Indice di dipendenza degli anziani in aumento: Italia tra i Paesi più vecchi d’Europa secondo Eurostat

Indice di dipendenza degli anziani in aumento: Italia tra i Paesi più vecchi d’Europa secondo Eurostat

Indice di dipendenza degli anziani in aumento: Italia tra i Paesi più vecchi d’Europa secondo Eurostat

Per ogni persona anziana ci sono, nell’Unione europea, meno di tre adulti in età lavorativa (37%). In Italia questa percentuale sale al 41,6%, con punte che superano il 50% in alcune città: Biella (54,1%), Savona (53,9%), Genova (52,1%). L’Eurostat definisce “l’indice di dipendenza degli anziani dell’Ue” come la percentuale di persone di età pari o superiore a 65 anni rispetto alla popolazione in età lavorativa (20-64 anni). Un indicatore in costante aumento negli ultimi vent’anni. Nel 2004 l’indice era del 26,8%; ciò significava che c’erano quasi quattro adulti in età lavorativa per ogni persona anziana. Il 1° gennaio 2024, il rapporto è salito al 37%.

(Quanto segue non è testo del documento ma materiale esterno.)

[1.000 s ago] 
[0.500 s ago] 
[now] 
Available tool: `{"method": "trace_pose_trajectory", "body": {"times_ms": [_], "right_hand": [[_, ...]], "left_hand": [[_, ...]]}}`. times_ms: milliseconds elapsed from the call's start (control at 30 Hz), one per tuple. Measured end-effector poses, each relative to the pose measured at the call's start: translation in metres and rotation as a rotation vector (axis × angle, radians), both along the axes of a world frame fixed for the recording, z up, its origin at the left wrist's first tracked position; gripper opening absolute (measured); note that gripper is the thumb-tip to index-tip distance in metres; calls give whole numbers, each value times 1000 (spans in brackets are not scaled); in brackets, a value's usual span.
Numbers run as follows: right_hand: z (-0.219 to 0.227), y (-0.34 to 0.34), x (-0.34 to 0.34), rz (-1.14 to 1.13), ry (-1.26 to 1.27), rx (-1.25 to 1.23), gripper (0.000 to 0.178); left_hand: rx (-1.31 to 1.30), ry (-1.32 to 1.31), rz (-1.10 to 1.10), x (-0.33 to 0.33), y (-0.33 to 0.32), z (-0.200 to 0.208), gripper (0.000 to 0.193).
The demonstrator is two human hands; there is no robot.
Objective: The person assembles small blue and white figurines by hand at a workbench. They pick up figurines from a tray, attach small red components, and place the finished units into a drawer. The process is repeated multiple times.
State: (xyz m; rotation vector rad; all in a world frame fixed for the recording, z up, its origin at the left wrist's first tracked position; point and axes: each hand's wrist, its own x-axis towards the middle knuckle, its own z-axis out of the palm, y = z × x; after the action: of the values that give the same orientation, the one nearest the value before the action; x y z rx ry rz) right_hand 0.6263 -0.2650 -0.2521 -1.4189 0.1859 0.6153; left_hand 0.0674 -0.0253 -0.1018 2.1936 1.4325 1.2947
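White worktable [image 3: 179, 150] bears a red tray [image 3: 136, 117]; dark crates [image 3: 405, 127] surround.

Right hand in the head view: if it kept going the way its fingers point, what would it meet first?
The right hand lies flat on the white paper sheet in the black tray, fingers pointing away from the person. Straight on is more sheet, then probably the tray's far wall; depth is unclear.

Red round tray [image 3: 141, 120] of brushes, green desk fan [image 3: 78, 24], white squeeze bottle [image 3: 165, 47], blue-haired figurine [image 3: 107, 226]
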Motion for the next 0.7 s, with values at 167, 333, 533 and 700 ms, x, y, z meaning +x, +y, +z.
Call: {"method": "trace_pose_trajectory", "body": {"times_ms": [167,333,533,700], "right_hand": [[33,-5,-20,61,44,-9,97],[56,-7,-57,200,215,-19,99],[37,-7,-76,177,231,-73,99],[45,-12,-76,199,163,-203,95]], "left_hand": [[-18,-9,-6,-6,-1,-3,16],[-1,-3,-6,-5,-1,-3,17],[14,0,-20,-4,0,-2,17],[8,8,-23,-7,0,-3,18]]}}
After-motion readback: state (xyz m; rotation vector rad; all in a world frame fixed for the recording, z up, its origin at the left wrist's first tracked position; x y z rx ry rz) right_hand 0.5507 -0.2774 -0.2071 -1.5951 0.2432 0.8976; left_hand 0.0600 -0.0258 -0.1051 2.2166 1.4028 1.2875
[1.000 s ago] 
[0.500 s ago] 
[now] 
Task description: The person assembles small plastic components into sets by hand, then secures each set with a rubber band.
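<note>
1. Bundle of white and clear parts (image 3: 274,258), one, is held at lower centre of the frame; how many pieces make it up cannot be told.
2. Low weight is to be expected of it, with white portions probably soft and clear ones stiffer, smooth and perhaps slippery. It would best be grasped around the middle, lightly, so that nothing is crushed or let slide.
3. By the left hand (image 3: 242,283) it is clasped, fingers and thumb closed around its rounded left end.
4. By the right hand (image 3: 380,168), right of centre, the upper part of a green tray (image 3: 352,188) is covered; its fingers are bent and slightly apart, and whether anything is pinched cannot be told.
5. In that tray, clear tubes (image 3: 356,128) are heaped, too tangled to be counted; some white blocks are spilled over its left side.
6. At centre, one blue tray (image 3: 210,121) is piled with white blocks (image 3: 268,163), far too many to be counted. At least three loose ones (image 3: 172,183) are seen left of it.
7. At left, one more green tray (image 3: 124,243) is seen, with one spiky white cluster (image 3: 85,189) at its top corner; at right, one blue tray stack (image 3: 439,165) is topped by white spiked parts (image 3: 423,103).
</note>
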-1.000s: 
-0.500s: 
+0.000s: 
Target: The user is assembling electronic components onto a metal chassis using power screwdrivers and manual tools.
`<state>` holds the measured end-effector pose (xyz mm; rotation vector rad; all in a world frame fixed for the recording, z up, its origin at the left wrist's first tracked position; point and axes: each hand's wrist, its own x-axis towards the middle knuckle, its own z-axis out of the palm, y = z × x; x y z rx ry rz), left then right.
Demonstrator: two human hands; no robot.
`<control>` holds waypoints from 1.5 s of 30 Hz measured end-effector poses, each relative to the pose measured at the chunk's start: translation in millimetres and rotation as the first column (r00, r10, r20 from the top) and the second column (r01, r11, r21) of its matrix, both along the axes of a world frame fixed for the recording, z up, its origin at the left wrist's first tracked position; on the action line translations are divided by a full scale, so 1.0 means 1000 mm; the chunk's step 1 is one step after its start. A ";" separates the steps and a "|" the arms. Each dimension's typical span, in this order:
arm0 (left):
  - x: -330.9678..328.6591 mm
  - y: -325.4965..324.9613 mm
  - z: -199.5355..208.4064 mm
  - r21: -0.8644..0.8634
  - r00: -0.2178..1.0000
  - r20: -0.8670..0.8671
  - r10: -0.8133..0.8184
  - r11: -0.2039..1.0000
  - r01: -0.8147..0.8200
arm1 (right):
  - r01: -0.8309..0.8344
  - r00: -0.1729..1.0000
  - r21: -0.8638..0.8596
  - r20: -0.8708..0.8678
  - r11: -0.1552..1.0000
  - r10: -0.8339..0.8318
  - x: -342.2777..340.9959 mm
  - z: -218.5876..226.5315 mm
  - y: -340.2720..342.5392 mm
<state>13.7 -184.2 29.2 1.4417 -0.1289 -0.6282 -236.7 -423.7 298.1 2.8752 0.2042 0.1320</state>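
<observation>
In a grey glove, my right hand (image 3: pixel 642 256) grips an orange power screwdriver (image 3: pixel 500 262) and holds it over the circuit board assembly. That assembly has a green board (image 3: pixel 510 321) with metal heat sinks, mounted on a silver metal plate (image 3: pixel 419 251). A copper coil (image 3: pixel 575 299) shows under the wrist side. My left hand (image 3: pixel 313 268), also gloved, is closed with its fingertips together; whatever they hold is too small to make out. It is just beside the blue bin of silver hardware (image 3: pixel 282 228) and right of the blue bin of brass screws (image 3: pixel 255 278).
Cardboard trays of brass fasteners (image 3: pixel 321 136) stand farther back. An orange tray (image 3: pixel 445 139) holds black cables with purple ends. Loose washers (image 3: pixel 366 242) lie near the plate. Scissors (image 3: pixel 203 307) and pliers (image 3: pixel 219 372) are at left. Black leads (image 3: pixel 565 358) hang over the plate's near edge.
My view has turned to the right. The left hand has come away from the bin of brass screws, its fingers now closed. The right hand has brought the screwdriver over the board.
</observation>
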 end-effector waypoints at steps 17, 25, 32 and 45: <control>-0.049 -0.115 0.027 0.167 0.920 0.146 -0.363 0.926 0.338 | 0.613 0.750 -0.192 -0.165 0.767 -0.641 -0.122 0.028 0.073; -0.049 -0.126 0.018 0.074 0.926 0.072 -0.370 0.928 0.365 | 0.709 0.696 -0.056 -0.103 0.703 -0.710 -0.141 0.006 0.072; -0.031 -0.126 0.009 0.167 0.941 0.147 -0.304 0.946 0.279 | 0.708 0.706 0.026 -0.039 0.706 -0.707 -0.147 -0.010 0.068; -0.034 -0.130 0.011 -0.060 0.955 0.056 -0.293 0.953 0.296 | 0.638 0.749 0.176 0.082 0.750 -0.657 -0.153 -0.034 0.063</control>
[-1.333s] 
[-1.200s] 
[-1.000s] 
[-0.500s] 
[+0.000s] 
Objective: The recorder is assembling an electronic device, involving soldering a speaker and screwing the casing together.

Le regioni europee con i valori più alti e più bassi

Le regioni ultraperiferiche francesi Mayotte (6,1%) e Guyane (13,8%), insieme alla capitale danese Byen København (17,8%), presentano i valori più bassi dell’indice di dipendenza. All’estremo opposto, la regione belga di Veurne ha registrato il più alto tasso di dipendenza (72,8%), seguita da Alto Tâmega e Barroso nel Nord del Portogallo (71,4%) e Evrytania in Grecia (71,1%). Questi territori si confermano tra i più attrattivi per i pensionati europei, grazie a condizioni di vita più serene e sostenibili.

La situazione in Italia e in Sicilia

Nel Belpaese, la Liguria registra l’indice più alto (51,7%), seguita da Toscana e Friuli-Venezia Giulia. In Sicilia il valore medio si attesta al 39,8%, mentre la Campania è la regione più giovane, con un indice del 34,9%.

L’analisi per città evidenzia che Enna (43,4%) e Messina (43,2%) presentano i livelli più elevati nell’Isola, seguite da Trapani (42,6%), Agrigento (41,4%), Caltanissetta (40%), Siracusa (39,5%), Palermo (39,3%), Catania (37,4%) e Ragusa (36,1%), appena sotto la media Ue.

Tendenza demografica e flussi migratori in crescita

A gennaio 2024 si contavano 139 aree dell’Ue (classificate da Eurostat come NUTS 3) con un indice di dipendenza pari o superiore al 50%. Queste regioni si concentrano soprattutto in Germania orientale, Francia, Italia, Finlandia, Portogallo, Bulgaria, Grecia e Spagna. Un trend che invita a riflettere sulla sostenibilità dei sistemi pensionistici e a inquadrare il fenomeno nel contesto demografico europeo. Secondo Eurostat, al 1° gennaio 2024 la popolazione dell’Ue era di 449,3 milioni di persone, in crescita di 1,6 milioni rispetto all’anno precedente. Tuttavia, l’aumento è dovuto esclusivamente ai flussi migratori, poiché il saldo naturale è negativo: nel 2023 si sono registrati 1,2 milioni di morti in più rispetto alle nascite.

Il ruolo della migrazione nella stabilità demografica

Nel 2023 la migrazione netta (differenza tra immigrati ed emigranti) ha raggiunto 2,8 milioni di persone. Questa cifra riflette in parte l’arrivo di sfollati dall’Ucraina a causa della guerra, ma anche l’ingresso di migranti economici e familiari. La migrazione, dunque, si conferma un fattore chiave per la stabilità demografica europea, compensando l’invecchiamento della popolazione e la riduzione delle nascite.

Una domanda cruciale per il futuro

A questo punto, una domanda sorge spontanea: per quanto tempo gli adulti in età lavorativa riusciranno a sostenere le pensioni degli anziani di oggi e di domani? La risposta dipenderà dalla capacità dei governi europei di integrare le politiche migratorie, occupazionali e sociali, mantenendo in equilibrio la bilancia tra generazioni attive e popolazione anziana.